When Donald Newlove’s Sweet Adversity was published in 1978 by Avon Books, it flew off dime novel shelves and landed in dustbins. But today used copies are listed on Amazon for as much as $1200, the price of a minor cosmetic surgery or a first edition Melville.
The salient facts, namely who has remembered the book and why, are unclear. Alan Bisbort of the website Please Kill Me calls it a “touchstone” of Alcoholics Anonymous in the 1970s. This seems unverifiable, though in his memoir, Those Drinking Days, Newlove says he “was chairman of two meetings, spoke hundreds of times and at hospitals and prisons,” and “wrote articles for [the] world magazine.” Sweet Adversity, about a pair of conjoined twins hitting alcoholic bottom and digging their ways up, was written while he was “a Stalinist about recovery,” and its plot is thinly autobiographical.

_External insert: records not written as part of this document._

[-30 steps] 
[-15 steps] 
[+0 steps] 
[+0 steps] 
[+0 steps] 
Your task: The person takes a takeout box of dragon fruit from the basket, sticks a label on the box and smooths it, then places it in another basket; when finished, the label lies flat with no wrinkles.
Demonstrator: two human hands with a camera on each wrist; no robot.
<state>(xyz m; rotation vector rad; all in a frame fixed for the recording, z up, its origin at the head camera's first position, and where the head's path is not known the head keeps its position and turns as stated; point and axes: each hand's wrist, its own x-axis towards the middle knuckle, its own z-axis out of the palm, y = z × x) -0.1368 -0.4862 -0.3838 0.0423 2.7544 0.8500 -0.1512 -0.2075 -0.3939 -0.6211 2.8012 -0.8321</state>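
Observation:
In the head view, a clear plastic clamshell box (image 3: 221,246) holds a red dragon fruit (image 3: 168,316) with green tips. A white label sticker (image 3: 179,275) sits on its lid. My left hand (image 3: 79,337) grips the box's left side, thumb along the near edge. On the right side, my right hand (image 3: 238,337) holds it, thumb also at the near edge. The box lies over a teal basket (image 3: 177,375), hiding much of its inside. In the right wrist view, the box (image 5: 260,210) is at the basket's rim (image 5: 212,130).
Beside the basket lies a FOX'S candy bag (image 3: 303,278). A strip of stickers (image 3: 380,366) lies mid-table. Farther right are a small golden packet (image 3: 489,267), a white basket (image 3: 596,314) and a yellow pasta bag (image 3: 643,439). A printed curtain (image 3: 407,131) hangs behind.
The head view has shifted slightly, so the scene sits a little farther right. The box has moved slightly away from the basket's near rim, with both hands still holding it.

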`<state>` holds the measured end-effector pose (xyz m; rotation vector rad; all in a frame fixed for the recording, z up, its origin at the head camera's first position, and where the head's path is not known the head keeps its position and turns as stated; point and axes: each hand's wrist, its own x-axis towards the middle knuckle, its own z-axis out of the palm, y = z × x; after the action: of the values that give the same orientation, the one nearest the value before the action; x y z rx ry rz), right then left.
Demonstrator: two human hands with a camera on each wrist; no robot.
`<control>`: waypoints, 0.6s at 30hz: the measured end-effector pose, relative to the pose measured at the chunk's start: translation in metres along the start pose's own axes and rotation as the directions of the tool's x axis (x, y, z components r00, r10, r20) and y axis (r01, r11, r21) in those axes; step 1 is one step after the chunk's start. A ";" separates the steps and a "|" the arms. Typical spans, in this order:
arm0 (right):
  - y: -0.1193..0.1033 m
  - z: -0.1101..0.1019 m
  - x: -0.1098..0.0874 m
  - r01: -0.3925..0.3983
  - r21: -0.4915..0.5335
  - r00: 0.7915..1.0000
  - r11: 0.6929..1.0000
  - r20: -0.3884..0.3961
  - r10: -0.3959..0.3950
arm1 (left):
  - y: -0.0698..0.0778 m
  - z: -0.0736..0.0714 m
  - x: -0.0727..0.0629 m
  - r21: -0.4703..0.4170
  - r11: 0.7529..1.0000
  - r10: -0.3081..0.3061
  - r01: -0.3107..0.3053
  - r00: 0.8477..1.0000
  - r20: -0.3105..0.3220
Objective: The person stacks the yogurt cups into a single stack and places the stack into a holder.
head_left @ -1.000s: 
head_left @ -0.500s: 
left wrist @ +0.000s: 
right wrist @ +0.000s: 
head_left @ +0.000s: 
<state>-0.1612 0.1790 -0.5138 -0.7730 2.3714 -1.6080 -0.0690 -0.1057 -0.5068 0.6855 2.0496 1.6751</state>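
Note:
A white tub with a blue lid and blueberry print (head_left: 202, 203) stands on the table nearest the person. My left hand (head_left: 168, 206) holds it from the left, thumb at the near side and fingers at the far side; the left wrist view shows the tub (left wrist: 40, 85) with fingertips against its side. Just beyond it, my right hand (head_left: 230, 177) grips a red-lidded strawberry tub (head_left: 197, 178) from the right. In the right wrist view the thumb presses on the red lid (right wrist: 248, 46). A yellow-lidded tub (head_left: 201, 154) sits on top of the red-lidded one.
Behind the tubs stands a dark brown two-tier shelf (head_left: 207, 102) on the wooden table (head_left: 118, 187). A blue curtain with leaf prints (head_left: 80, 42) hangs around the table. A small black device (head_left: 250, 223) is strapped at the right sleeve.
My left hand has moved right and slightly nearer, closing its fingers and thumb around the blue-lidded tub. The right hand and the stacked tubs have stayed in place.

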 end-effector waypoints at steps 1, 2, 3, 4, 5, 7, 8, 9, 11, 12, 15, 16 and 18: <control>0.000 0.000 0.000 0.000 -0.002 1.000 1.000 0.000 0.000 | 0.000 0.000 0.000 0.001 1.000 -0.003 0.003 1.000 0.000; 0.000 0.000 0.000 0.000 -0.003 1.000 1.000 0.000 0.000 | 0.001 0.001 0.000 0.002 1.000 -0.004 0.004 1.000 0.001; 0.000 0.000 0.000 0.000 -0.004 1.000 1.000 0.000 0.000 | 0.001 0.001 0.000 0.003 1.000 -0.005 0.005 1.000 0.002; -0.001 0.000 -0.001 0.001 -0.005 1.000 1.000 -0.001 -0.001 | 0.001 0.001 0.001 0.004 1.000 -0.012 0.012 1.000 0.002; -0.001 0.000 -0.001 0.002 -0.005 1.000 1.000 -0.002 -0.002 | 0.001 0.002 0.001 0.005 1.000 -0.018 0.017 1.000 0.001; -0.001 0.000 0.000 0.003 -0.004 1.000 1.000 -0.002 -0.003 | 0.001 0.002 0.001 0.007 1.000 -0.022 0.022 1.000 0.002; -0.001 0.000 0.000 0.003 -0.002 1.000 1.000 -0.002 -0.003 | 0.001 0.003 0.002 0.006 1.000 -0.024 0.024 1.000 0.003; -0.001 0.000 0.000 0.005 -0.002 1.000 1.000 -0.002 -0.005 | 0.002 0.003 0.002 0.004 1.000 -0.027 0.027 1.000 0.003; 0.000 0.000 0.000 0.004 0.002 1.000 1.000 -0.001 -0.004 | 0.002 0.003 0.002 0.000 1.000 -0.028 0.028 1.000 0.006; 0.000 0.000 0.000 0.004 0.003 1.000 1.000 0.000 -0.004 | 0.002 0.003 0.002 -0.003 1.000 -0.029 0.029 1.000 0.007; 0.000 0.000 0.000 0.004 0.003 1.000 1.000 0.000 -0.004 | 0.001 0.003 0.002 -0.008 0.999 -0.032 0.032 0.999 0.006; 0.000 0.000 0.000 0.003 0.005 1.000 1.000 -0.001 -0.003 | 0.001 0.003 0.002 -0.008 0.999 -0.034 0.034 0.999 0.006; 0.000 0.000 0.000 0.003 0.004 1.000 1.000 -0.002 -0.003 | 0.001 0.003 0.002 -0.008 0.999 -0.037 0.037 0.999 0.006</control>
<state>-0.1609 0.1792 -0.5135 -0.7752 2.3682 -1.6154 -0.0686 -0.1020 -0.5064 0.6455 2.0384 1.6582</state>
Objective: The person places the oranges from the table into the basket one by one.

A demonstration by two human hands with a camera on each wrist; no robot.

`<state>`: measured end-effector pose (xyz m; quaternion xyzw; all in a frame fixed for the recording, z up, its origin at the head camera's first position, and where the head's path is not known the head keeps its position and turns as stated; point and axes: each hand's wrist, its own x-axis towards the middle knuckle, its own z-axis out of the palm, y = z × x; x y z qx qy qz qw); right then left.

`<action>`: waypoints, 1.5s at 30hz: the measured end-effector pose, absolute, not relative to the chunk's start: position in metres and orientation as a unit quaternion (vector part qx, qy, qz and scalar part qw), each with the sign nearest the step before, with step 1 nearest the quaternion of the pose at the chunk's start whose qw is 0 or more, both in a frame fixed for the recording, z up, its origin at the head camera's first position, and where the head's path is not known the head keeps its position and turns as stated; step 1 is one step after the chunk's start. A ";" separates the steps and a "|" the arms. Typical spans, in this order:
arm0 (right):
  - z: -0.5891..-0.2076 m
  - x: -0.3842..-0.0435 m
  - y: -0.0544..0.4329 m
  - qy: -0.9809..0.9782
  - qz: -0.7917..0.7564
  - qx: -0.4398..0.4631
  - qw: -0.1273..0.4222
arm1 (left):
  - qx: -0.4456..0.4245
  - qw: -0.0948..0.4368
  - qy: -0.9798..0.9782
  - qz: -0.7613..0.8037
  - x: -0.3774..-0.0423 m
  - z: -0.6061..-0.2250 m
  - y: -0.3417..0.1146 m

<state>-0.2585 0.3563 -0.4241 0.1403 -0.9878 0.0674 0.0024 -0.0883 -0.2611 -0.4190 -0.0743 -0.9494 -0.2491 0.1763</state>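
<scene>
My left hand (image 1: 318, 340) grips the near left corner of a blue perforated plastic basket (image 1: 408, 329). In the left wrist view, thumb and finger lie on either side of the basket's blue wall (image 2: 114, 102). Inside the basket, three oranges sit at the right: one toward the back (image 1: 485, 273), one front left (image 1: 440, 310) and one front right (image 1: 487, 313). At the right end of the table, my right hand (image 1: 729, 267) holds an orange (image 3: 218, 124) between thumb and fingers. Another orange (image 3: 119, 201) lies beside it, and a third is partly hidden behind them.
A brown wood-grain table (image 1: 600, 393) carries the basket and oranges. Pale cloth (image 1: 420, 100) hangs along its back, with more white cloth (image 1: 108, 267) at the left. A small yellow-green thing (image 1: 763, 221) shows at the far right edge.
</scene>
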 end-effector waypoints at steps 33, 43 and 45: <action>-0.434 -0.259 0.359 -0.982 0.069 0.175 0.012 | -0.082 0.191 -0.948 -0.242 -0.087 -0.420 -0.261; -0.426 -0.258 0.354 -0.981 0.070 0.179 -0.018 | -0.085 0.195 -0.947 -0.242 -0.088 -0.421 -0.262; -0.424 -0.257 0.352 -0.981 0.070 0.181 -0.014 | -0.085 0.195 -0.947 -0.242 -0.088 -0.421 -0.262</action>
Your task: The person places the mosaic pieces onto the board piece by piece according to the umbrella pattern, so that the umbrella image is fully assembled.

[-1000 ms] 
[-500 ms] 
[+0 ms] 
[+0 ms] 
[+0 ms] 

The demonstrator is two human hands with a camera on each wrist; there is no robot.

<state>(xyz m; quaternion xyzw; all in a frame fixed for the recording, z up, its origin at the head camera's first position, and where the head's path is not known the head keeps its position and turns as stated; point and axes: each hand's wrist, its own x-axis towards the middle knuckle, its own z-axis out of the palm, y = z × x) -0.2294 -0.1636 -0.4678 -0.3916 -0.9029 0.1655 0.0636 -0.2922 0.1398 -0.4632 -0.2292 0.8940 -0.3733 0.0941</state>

If the sobriety fellowship is responsible for keeping the novel around until its reissue by the Kickstarter-funded Tough Poets Press this January, it would be a first for American experimental fiction, usually the province of university libraries and English departments. Of the former, only four in the United States have a copy, according to WorldCat, and none of them loan it out. By contrast, the Triangle Research Libraries Network shares five copies of the first edition of Joseph McElroy’s famously expensive and hard-to-find Women and Men (back in print since last year, thanks to Dzanc Books). Unlike McElroy, Newlove was never associated with a university nor ran in the well-connected circles that get “writer’s writers” written about –he battled severe alcohol addiction for a quarter century instead, producing, if his memoir is to be believed, hundreds and hundreds of unpublished manuscripts. Typewritten naked, usually on the floor, while “pissing so often I’d use the kitchen sink instead of the toilet,” as Bishop and Baldwin and Fitzgerald and Faulkner all did. Newlove knows that all his heroes, and the academy’s, were drunks; he spent forty years imitating them.
Which is why he wrote Sweet Adversity, a novel about sobriety written sober, so badly. “It’s bad news to get well!” he says; “the vocabulary of recovering isn’t colorful,” and “the [AA] Big Book is some of the worst writing I’ve ever read.” Alcoholism, as the first of AA’s Twelve Steps intimates, is a hopeless disease unless it can be made to articulate itself; an alcoholic will fight this self-speaking self-acknowledgement to the last extremity. As Newlove argues in his memoir, drunkards who write well should be considered as creating through profound disability rather than as chemically enabled mystics. It’s a similar point to the one Antonin Artaud, the dramatist, made in 1925 when he told an editor who had rejected him that he wrote from a place of “unpower,” a fitful creative state in which he could only produce fragments before retiring into unconsciousness. In Newlove’s novel this is figured as a chronic universal breathlessness – lungs flood during bouts of pneumonia, fingers meet around necks in barfights, tongues and lemon peels asphyxiate, oxygen masks become hangover cures – because breath, to the trumpet- and trombone-playing conjoined twins Leo and Teddy, is the medium of creation. (They worship Louis Armstrong as “the man with the most windpower on earth.”) Newlove strangles his own medium, too, robbing his sentences of subjects, verbs, and articles; the dialogue becomes nigh incomprehensible after one of his twins picks up a lisp. Then it all drops, triumphantly, in the last forty pages: one-line ’graphs become thucydidean blocks as a single AA meeting is given speech by speech, the progress to articulation complete.
Literary experimentalism aside, there are clunkers (“slow breasts lifting in a ghostly aquarium”), overwritten descriptions (“Raindarkening bankwindow, hellshine within. Villagers rushing corpsebright. Black noon falls”), and eyeroll-inducers (“It’s part of my sex-opera but I am sending it to some girls I know”). Most of the time it works, oddly enough for a book about not being able to work. The late Denis Johnson, had he ever read Sweet Adversity, would find plenty to admire about its murderous pace through the uncanny valley; echoes of the episode where Leo and Teddy drunk drive an ambulance are hard to ignore in his story “Emergency.” Although the novel is not mentioned in Clare Barker and Stuart Murray’s recent Cambridge Companion to Literature and Disability, its treatments of conjoinment, paralysis, and dementia deserve scholarly study. (Unfortunately, however, when only one of the twins joins AA Newlove turns their conjoinment into a metaphor for the alcoholic’s antagonistic desires.)
Those who aren’t enthused by the thought of six hundred pages of dense fiction can get their dose from Newlove’s Those Drinking Days, which is short, straightforward, and powerfully polemical. It’s easy to find, too, though it deserves a new edition and a return to print. Otherwise, thanks to Tough Poets Press, bottoms up.